> **ACTIVITY**
The line holding "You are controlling" is the last one to output; start at the first line of the data, keep every line in between exactly, and leave out pictures.

> **SOURCE MATERIAL**
-*-

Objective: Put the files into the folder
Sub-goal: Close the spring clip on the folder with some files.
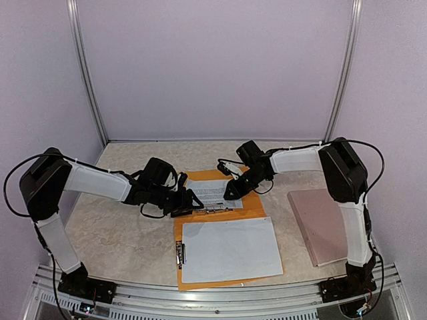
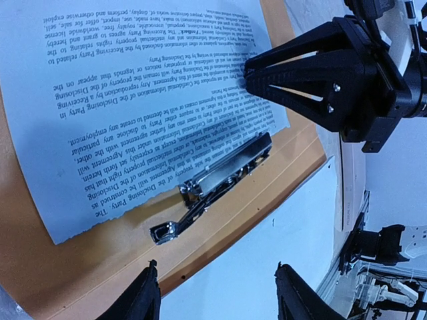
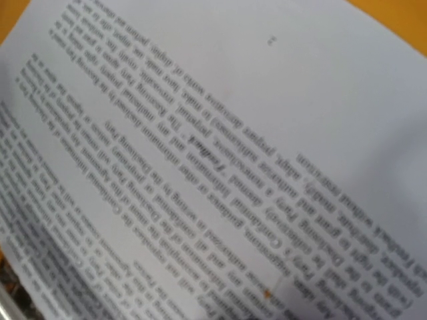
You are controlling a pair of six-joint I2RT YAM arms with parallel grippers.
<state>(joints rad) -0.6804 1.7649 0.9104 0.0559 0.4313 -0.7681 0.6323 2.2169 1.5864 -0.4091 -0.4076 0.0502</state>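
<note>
The orange-yellow folder (image 1: 257, 208) lies open in the middle of the table. On its far half lies a printed sheet of the files (image 1: 215, 191) (image 2: 133, 93) (image 3: 220, 133), its edge at the metal clip (image 1: 213, 209) (image 2: 223, 175). A blank-faced white sheet (image 1: 230, 250) (image 2: 280, 253) covers the near half. My left gripper (image 1: 191, 200) (image 2: 217, 300) hovers open just left of the clip, nothing between its fingers. My right gripper (image 1: 231, 193) (image 2: 248, 75) is shut, its tips pressed down on the printed sheet. Its fingers stay out of the right wrist view, which shows blurred text and a folder (image 3: 397, 10) corner.
A pinkish-brown flat board (image 1: 320, 223) lies to the right, under the right arm. A small dark clip (image 1: 179, 254) sits at the folder's near left edge. The metal rail (image 1: 220, 300) runs along the table's near edge. Walls close in the back and sides.
</note>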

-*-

> **RESPONSE TO THE TASK**
Objective: Put the files into the folder
Sub-goal: Close the spring clip on the folder with some files.
You are controlling a pair of six-joint I2RT YAM arms with parallel grippers.

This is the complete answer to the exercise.